NASBP is pleased to showcase, for the benefit of readers of Surety Bond Quarterly, the expertise of some of the outstanding construction CPAs and attorneys who serve on the NASBP CPA Advisory Council, www.nasbp.org/cpaadvisorycouncil/home, and the NASBP Attorney Advisory Council, https://www.nasbp.org/aac/home. Each has responded to a question of interest.
Question: Can bond obligees force sureties into joining their arbitrations against their bond principals?
Last year the California Court of Appeal issued an interesting decision that prompted the question of what potential impact its ruling might have on sureties. The case is Remedial Construction Services, LP v. AECOM, Inc. (2021) 65 Cal. App. 5th 658. In Remedial, a subcontractor on a construction project sued the general contractor. The general contractor moved to compel the subcontractor to arbitrate because the general contractor’s prime contract with the property owner contained an arbitration requirement, and the subcontract incorporated the prime contract by reference. The trial court denied the motion because the subcontract did not directly incorporate the arbitration provision. The court of appeal agreed. The subcontract provision incorporating the prime contract by reference stated as follows:
The contract between Contractor and [Owner] … is hereby incorporated into and made a part of this Agreement by reference. Subcontractor assumes toward Contractor all of the obligations and responsibilities contained in the Prime Agreement or client flow-down provisions … that Contractor assumes towards its Client as they relate to Subcontractor’s performance of the Work. In the event of a conflict between any provision of this Agreement and the Prime Contract the more restrictive provision shall govern.

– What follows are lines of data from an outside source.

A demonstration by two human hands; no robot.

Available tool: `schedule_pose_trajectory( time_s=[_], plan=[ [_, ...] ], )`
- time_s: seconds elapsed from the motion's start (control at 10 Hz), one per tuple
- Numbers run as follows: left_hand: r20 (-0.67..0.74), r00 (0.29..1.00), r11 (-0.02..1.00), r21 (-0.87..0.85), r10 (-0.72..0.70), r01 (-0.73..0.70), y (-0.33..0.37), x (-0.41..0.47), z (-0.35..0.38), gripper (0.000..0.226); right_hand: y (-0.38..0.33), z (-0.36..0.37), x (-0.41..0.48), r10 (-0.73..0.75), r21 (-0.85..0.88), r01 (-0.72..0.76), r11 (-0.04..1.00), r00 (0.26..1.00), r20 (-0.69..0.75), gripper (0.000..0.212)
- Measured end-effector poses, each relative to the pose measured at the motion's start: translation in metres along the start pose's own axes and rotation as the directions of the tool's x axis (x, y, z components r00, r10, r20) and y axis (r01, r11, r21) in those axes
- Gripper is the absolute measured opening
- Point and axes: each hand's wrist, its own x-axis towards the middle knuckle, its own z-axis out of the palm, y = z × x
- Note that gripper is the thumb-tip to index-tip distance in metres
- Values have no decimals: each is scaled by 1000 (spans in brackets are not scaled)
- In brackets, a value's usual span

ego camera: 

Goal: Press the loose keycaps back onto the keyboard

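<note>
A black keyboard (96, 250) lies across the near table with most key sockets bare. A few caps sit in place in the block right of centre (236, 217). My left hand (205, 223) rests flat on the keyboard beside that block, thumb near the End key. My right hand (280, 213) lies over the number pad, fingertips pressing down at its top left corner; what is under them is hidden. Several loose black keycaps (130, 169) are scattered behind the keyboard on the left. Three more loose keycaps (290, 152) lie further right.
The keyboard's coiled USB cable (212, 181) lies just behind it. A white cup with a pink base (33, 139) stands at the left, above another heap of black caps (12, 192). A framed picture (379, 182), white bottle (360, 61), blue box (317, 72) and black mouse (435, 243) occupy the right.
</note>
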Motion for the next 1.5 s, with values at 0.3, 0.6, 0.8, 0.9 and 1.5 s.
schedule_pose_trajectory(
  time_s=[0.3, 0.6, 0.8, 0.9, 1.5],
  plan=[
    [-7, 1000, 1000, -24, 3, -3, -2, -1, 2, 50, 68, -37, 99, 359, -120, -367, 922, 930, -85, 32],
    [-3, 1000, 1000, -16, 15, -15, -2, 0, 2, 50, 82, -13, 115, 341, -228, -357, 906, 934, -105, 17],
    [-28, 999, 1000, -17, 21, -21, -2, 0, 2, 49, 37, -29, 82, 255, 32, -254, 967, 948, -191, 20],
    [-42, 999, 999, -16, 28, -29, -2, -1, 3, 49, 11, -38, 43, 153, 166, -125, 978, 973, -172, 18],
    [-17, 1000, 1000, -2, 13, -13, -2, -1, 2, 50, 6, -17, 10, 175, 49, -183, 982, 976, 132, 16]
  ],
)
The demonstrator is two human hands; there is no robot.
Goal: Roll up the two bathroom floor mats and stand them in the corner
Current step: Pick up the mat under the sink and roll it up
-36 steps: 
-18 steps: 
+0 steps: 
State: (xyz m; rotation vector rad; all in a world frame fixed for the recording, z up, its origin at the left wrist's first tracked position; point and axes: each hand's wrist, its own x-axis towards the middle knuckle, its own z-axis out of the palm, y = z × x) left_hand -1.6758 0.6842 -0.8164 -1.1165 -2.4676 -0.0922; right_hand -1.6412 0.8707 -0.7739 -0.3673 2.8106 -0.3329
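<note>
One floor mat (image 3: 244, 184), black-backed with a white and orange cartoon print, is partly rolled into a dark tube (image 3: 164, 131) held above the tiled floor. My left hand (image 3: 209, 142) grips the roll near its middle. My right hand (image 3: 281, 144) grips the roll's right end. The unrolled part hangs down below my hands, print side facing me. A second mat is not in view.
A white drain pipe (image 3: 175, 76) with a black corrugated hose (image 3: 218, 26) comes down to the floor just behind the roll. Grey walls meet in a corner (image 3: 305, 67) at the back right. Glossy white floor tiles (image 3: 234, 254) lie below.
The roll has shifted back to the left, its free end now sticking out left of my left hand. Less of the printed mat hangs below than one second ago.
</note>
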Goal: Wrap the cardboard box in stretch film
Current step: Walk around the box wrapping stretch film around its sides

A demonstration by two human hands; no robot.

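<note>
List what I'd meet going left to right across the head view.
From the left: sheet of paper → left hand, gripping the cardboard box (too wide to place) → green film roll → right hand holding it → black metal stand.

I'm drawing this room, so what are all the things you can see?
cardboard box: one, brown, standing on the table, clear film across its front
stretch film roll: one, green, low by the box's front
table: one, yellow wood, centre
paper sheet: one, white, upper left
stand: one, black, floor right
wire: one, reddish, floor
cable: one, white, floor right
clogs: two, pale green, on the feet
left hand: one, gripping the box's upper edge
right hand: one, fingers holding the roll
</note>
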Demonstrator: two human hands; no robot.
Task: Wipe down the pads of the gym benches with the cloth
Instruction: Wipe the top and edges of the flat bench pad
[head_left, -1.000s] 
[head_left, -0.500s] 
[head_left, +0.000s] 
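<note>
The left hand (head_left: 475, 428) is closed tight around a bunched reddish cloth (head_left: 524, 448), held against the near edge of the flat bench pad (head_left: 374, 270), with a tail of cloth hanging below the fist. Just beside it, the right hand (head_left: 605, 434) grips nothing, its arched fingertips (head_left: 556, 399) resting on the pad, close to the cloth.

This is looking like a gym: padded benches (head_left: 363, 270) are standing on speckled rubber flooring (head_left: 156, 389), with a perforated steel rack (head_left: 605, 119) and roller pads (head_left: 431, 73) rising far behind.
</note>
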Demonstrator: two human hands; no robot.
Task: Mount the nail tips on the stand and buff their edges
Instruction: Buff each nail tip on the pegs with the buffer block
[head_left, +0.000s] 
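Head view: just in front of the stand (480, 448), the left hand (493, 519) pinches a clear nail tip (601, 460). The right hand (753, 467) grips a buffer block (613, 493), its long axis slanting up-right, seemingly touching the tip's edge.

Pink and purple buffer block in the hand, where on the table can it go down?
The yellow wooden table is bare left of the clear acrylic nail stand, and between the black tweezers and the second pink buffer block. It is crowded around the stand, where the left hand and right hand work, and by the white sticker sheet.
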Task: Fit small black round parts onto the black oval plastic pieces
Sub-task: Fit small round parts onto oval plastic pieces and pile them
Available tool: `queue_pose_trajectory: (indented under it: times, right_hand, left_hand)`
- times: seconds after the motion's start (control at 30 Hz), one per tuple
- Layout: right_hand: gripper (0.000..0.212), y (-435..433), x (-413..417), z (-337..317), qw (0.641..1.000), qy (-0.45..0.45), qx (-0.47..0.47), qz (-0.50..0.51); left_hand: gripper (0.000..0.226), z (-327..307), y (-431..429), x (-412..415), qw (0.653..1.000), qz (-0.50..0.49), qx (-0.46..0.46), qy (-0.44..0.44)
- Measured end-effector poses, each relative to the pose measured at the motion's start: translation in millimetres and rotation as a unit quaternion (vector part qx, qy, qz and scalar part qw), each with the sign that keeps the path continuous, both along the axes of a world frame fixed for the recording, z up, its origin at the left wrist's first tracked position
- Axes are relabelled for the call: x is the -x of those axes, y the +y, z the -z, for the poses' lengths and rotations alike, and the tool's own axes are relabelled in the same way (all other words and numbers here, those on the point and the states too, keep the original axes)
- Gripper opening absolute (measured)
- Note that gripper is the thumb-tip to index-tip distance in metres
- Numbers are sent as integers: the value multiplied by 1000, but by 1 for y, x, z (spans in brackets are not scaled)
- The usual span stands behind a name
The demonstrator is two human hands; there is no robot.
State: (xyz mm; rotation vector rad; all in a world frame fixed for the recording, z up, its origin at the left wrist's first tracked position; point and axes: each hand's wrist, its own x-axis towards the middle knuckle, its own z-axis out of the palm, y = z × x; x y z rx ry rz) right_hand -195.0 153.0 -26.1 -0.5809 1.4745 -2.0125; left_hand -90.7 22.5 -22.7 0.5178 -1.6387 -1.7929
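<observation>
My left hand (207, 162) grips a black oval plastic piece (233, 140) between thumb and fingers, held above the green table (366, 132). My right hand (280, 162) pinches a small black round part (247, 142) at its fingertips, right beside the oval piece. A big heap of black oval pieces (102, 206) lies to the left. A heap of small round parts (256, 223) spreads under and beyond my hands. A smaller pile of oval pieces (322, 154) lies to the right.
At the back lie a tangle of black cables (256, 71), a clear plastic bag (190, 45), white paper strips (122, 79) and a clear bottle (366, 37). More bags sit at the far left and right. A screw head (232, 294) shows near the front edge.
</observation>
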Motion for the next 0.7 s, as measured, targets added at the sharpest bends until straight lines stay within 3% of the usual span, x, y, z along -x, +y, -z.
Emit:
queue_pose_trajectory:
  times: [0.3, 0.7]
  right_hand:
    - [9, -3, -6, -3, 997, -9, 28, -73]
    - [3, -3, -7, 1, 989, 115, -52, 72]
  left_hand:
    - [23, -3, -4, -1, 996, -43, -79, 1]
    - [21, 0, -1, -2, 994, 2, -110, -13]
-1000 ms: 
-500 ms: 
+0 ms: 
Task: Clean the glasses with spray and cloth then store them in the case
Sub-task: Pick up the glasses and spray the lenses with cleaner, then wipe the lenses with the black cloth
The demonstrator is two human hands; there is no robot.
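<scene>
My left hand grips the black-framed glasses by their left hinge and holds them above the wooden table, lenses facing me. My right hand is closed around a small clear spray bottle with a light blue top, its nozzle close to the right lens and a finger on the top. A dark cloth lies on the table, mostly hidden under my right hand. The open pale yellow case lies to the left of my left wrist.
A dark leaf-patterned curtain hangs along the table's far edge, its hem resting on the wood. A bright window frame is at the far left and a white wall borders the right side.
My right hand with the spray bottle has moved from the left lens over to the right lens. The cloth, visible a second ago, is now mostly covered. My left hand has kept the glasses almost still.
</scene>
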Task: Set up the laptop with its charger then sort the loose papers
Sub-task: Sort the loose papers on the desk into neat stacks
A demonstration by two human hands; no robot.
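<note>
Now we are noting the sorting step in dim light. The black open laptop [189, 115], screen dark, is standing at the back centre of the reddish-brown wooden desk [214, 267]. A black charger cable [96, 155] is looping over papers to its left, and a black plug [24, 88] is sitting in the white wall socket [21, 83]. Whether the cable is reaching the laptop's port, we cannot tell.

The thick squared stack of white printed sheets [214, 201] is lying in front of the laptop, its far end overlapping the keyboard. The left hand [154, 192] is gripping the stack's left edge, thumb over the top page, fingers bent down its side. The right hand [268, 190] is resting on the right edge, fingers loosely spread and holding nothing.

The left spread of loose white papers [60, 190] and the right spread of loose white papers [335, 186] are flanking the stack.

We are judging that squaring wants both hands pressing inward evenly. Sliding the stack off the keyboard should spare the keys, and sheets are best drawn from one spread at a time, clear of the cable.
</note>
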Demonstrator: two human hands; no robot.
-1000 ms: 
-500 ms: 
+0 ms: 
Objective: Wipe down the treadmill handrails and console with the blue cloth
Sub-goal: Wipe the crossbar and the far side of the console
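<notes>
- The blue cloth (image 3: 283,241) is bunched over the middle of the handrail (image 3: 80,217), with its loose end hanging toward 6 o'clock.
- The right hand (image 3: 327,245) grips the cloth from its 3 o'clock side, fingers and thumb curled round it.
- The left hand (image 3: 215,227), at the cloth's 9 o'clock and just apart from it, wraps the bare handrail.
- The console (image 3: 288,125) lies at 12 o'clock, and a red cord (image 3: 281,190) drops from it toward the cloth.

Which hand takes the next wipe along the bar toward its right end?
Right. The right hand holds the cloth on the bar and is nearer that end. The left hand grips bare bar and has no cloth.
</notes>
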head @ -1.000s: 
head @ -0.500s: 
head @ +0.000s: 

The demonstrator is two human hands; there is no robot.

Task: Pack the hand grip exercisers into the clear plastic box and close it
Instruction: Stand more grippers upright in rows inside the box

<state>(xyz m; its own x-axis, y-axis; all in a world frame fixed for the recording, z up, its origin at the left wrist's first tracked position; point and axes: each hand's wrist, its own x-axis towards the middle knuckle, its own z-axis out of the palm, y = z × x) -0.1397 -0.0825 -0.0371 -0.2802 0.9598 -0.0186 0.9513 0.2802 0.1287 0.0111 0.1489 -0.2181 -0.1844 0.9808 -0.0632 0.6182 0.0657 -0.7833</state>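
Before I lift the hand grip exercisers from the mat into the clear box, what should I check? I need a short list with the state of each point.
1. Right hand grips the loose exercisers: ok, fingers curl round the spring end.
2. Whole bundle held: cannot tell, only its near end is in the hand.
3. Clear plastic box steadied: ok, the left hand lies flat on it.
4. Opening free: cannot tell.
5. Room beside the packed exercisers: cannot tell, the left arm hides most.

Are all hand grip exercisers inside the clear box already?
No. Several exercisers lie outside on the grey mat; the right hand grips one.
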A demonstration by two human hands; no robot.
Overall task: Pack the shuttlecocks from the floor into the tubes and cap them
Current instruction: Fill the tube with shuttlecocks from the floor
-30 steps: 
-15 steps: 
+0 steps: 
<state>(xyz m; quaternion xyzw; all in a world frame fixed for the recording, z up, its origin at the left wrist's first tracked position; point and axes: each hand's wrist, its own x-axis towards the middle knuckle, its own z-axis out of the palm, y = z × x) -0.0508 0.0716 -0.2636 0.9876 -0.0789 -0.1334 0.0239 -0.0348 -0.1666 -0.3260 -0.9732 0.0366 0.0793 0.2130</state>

The court of appeal found that, under the language above, the subcontractor only assumed the general contractor’s duties related to the general contractor’s performance of its work on the Project. The court explained that, to incorporate terms from another document, the incorporation by reference must be clear and unequivocal, it must be called to the attention of the other party, the terms of the incorporated document must be known or easily available to the contracting parties, and the parties must consent. Because the language above did not satisfy these requirements, the court of appeal affirmed the order denying arbitration.
This ruling will likely have an impact on those general contractors who relied on the incorporation by reference language in their subcontracts to require their subcontractors to arbitrate either alone or in conjunction with their arbitrations with their owners.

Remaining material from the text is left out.